Lots of material every day yet only so many hours to get to everything…

1. MYTH: The RIAA’s RIAA lawsuits against RIAA defendants don’t produce an RIAA result…

FACT: How many times can one journalist mention RIAA in one sentence about the Capitol Records v. Thomas case? What exactly is an “RIAA defendant”? Aside from bad usage, that is.

2. MYTH: The RIAA fined defendant Thomas $x.

FACT: A jury of the defendant’s peers rendered a verdict all by themselves, including the award of damages and attorneys fees.

3. MYTH: The RIAA is bankrupting a poor defendant.

FACT: The defendant knew when she decided to litigate what the potential downside was, and her lawyers surely advised her of same. That a “poor” defendant would take the kind of risk she took by exposing herself to hundreds of thousands of dollars of damages claims without some insurance policy that she would not be bankrupted is something of a headscratcher. (Since it’s not possible to get insurance against willful copyright infringement, that “insurance policy” would have to take the form of a promise to her to pay her judgement made by a tech millionaire or billionaire–or, ahem…company.) I’d guess that the Grand Wizards of the EFFluviati could raise a couple hundred thousand in a phone call or two given the service that the defendant did for the larger interests.

4. MYTH: The RIAA didn’t prove its case because they didn’t prove that Thomas was in fact sitting at her computer with her MAC address using her account and downloading onto her hard drive (that she subsequently replaced–is that intentional despoliation of evidence?).

FACT: The recording industry made a circumstantial case that if it looks like a duck, quacks like a duck, uploads like a duck and downloads like a duck, then it’s a duck. The lawyer for the defense made a statement that the defendant’s computer could–not “was” but “could”–have been taken over by ZOMBIES. The defendant offered no evidence to the contrary, that is, was not able to produce any evidence that there was anything unusual about her computer usage other than that she didn’t want to be found liable in the instant case. The jury evidently believed that it was more likely than not that there was a duck–and not a ZOMBIE–in the room.

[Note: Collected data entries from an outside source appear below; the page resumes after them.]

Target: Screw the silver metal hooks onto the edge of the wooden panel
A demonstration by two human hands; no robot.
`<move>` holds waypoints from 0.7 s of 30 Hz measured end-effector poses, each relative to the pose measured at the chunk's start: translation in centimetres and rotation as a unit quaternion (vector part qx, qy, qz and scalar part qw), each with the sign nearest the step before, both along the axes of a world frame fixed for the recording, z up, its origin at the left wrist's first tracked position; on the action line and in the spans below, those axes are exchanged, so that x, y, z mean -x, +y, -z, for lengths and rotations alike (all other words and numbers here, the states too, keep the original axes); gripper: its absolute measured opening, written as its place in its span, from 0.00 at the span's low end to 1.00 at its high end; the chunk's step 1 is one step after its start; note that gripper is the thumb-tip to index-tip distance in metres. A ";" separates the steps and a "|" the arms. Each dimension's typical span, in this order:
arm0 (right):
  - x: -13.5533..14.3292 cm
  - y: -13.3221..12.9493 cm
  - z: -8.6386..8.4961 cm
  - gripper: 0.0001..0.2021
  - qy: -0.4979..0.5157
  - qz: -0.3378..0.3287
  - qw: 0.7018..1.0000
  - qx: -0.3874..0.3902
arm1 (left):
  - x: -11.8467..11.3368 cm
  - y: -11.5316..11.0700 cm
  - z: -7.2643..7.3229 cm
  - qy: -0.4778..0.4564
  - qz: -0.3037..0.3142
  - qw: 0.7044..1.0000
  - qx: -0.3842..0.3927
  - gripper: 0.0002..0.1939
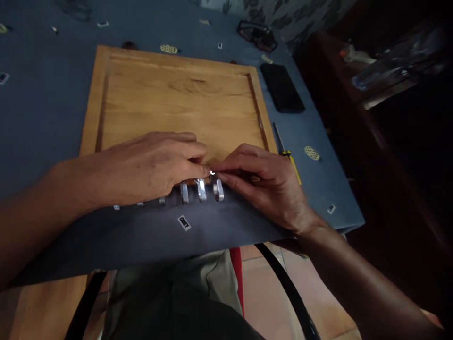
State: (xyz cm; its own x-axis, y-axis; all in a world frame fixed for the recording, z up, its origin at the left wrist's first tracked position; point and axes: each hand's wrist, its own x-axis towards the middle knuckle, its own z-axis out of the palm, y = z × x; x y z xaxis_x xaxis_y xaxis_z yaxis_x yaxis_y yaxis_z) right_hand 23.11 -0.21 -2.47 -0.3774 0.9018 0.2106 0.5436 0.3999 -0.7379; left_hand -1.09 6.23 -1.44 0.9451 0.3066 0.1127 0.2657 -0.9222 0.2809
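Head view: the wooden board (180, 104) lies flat on the cloth-covered desk (42, 118), its raised border facing up and its near edge towards the person. A row of 6 metal hooks (201, 190) shows along that near edge, the 3 leftmost partly hidden beneath the left hand. The left hand (152, 160) rests palm down across the near edge of the board, fingers bent and thumb extended towards the rightmost hook; whether it grips anything cannot be told. The right hand (271, 184) is set narrow, with thumb and forefinger tips together at the base of the rightmost hook. A small bright spot shows at these tips; whether it is a separate part held there cannot be told. The screwdriver (293, 163), with a yellow and black handle, lies just beside the right edge of the board. The black phone (282, 88) lies near the board's far right corner, with the dark-framed glasses (257, 35) beyond it.
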 end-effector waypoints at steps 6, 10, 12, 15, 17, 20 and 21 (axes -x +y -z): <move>-0.1 0.2 0.6 0.06 -0.017 -0.013 0.999 -0.046 | 0.1 0.1 -0.1 0.006 0.008 1.000 -0.005 0.24; -0.2 0.1 0.8 0.05 -0.002 -0.006 0.999 -0.051 | 0.1 0.0 -0.2 0.000 0.017 1.000 -0.012 0.24; -0.1 0.0 0.9 0.05 0.000 -0.007 0.998 -0.054 | 0.2 0.0 -0.1 -0.015 0.016 1.000 -0.019 0.23; -0.1 0.0 1.0 0.05 0.010 -0.011 0.999 -0.053 | 0.3 0.0 0.3 -0.033 0.014 0.999 -0.022 0.21; -0.1 0.0 0.9 0.04 0.011 -0.010 0.999 -0.039 | 0.3 0.0 0.5 -0.035 0.014 0.999 -0.019 0.22; -0.1 0.0 0.8 0.04 0.005 -0.009 1.000 -0.022 | 0.3 0.0 0.4 -0.036 0.013 0.999 -0.016 0.22; -0.1 -0.1 0.8 0.04 0.004 -0.012 1.000 -0.023 | 0.3 0.0 0.3 -0.027 0.012 0.999 -0.014 0.22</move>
State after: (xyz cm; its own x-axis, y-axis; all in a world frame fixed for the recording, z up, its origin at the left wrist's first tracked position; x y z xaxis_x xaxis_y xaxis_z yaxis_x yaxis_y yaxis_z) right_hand 23.24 -0.27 -3.23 -0.3964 0.8822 0.2542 0.5279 0.4455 -0.7231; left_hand -1.36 6.26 -1.71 0.9446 0.2794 0.1722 0.2278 -0.9359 0.2688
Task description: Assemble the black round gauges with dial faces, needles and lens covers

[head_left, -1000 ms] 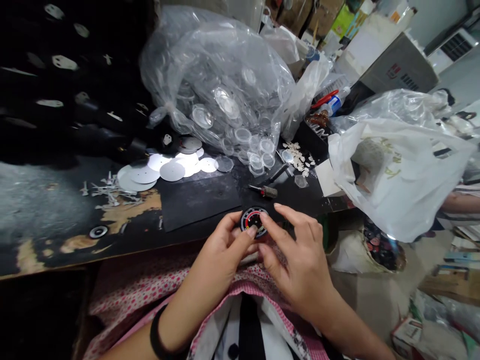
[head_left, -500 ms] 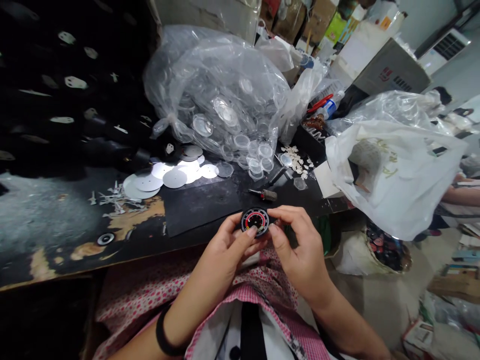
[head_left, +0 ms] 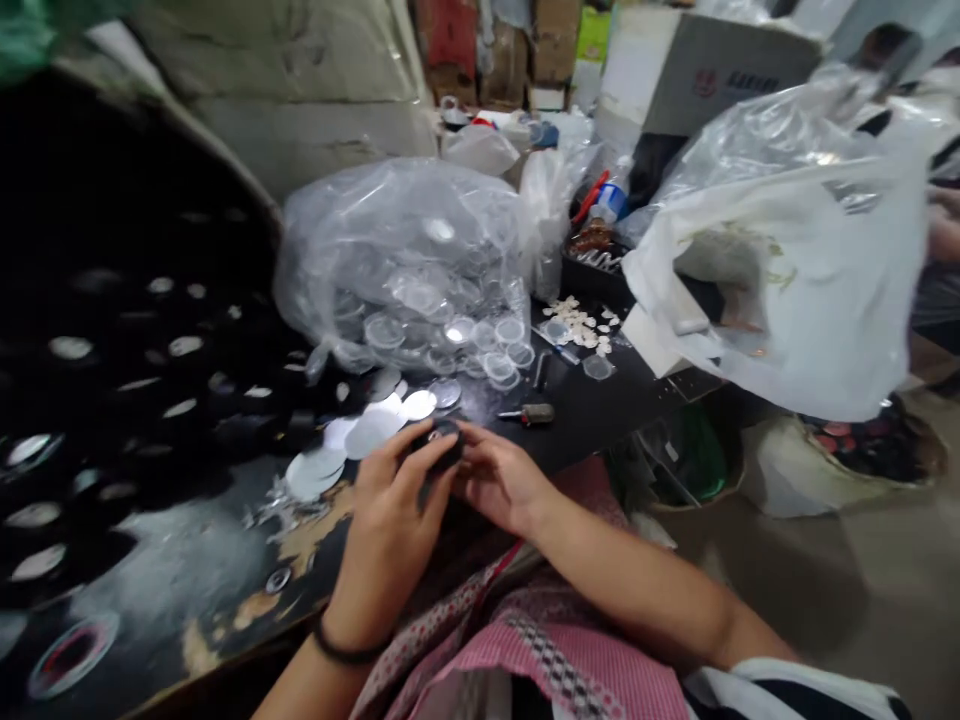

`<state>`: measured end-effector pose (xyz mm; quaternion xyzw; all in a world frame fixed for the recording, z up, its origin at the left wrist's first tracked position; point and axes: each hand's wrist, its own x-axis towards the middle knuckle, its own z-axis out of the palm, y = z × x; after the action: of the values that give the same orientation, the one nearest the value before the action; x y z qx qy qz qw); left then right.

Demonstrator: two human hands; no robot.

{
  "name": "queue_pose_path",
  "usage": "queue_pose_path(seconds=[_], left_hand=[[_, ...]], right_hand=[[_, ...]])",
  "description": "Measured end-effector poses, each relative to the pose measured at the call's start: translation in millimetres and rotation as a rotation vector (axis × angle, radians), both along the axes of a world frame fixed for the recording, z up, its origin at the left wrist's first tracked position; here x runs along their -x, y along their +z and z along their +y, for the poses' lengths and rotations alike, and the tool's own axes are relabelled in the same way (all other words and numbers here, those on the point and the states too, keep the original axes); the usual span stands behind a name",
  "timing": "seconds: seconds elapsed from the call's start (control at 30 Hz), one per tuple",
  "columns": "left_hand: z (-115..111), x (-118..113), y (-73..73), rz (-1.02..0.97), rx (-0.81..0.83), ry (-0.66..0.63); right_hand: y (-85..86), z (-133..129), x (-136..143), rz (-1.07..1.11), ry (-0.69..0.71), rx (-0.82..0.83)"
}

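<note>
Between my hands is a small black round dial gauge (head_left: 445,436), now turned so that its printed face is out of sight. My left hand (head_left: 391,505) closes over it from the left, fingers on its top and thumb below. From the other side the fingertips of my right hand (head_left: 502,482) press on its edge; some of them are hidden behind the gauge. Just beyond lie overlapping white discs (head_left: 367,434) and a screwdriver (head_left: 534,414). Small white pointed pieces (head_left: 279,506) are heaped left of my left hand.
A large clear plastic bag (head_left: 352,230) of round clear covers stands behind the discs. Small pale pieces (head_left: 577,325) lie to its right, before a black box (head_left: 592,275). A white bag (head_left: 832,300) hangs over the table's right side. At lower left is a ring-shaped part (head_left: 73,655).
The view has swung left. Both hands have moved left with the gauge and turned it over, so its red and white face no longer shows. My left hand now grips it from above.
</note>
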<state>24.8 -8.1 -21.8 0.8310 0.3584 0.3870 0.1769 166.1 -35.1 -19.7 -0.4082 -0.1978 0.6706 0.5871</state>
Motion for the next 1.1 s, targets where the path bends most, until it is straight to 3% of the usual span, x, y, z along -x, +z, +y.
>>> queue_pose_path(seconds=[0.13, 0.27, 0.37, 0.43, 0.5, 0.6, 0.73, 0.87, 1.0, 1.03, 1.1], left_hand=[[23.5, 5.3, -6.1, 0.053, 0.036, -0.061], [40.3, 3.5, -14.6, -0.116, 0.386, -0.004], [48.4, 0.6, -21.1, -0.257, 0.544, 0.135], [49.4, -1.2, -22.9, -0.33, 0.624, 0.173], [46.4, -2.3, -21.6, -0.452, 0.722, 0.183], [34.9, -3.0, -16.4, -0.672, 0.91, 0.138], [13.5, -1.8, -11.1, -0.923, 1.135, 0.067], [-1.0, 2.9, -8.5, -1.108, 1.264, 0.041], [-5.6, 10.2, -3.8, -1.223, 1.286, 0.018], [-6.4, 11.7, -2.4, -1.238, 1.284, 0.011], [-8.6, 13.8, 0.2, -1.254, 1.276, 0.0]], right_hand=[[-3.2, 2.2, -3.8, -0.113, 0.022, -0.015], [9.7, -7.7, -26.1, -0.428, 0.041, -0.054], [26.2, -9.2, -74.0, -0.766, -0.036, -0.091], [34.1, -1.9, -116.1, -1.018, -0.165, -0.087], [34.8, 11.6, -153.3, -1.232, -0.235, -0.064], [25.2, 32.8, -182.5, -1.461, -0.199, -0.084], [16.1, 47.8, -187.4, -1.673, -0.122, -0.094], [30.7, 42.7, -194.4, -1.799, -0.09, 0.045], [66.0, 0.9, -188.3, -1.818, -0.161, 0.128], [74.8, -13.3, -179.9, -1.784, -0.193, 0.071], [88.3, -39.4, -155.1, -1.673, -0.045, -0.121]])
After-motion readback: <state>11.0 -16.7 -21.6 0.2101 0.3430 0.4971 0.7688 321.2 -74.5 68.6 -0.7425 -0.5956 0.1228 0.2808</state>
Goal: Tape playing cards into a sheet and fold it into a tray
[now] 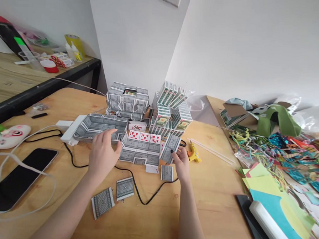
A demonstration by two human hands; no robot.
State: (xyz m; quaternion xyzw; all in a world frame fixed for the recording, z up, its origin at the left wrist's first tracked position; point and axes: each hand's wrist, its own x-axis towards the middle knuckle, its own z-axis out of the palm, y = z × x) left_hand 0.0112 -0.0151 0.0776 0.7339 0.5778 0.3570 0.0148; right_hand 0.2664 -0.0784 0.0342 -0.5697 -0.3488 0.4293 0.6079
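Observation:
A low open box made of folded playing cards (140, 157) stands mid-table, patterned backs outward, with heart faces showing along its far edge. My left hand (104, 154) hovers at its left side, fingers apart and thumb near the side wall; whether it touches cannot be made out. My right hand (181, 164) pinches a folded playing-card piece (170, 148) upright by the box's right end. Below that piece lies a small folded card (167, 173). Two more, a folded card square (125, 188) and a tilted card square (103, 203), rest nearer me.
Behind are a card tray (103, 123), a larger card construction (127, 101) and stacked card packs (163, 116). A yellow glue gun (194, 153) lies right, beside glue sticks (213, 152). A black cable (144, 203) loops across the front; a phone (19, 180) lies left.

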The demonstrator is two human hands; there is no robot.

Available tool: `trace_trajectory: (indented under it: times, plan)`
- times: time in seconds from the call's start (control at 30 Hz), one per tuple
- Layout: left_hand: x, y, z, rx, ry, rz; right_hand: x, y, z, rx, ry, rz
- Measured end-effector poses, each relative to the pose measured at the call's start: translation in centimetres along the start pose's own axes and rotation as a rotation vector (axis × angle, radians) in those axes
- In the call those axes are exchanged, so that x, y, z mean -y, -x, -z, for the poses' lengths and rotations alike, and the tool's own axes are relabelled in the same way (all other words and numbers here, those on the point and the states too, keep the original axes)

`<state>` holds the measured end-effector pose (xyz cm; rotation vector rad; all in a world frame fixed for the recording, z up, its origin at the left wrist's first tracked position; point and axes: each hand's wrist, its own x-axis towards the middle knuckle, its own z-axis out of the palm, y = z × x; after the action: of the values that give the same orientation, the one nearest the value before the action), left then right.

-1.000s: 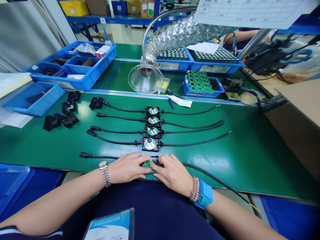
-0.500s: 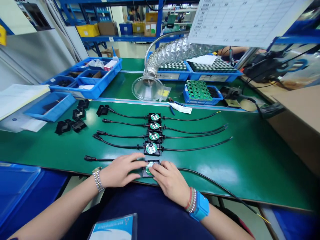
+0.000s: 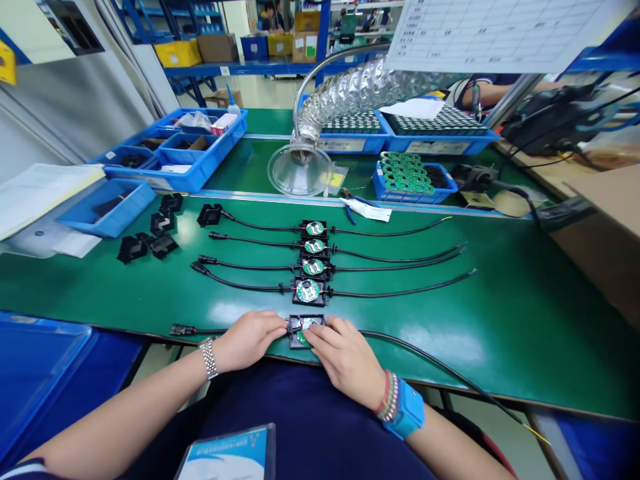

Had the defendant showed some evidence that there had been problems with her computer that suggested ZOMBIES in the machine, like other problems, other instances of inconsistent behavior that she hadn’t written term papers about, that kind of thing–it’s likely that the jury would have assigned more than zero credibility to the tale. Had that proof been offered up by the defense, the plaintiffs should have also taken those facts into account when considering whether to bring their case. One would think that if there was such proof available, the defense would have made those facts front and center in their case.

5. MYTH: Harvey.


FACT: Harvey is not a zombie you silly rabbit. Invisible friends don’t make good witnesses.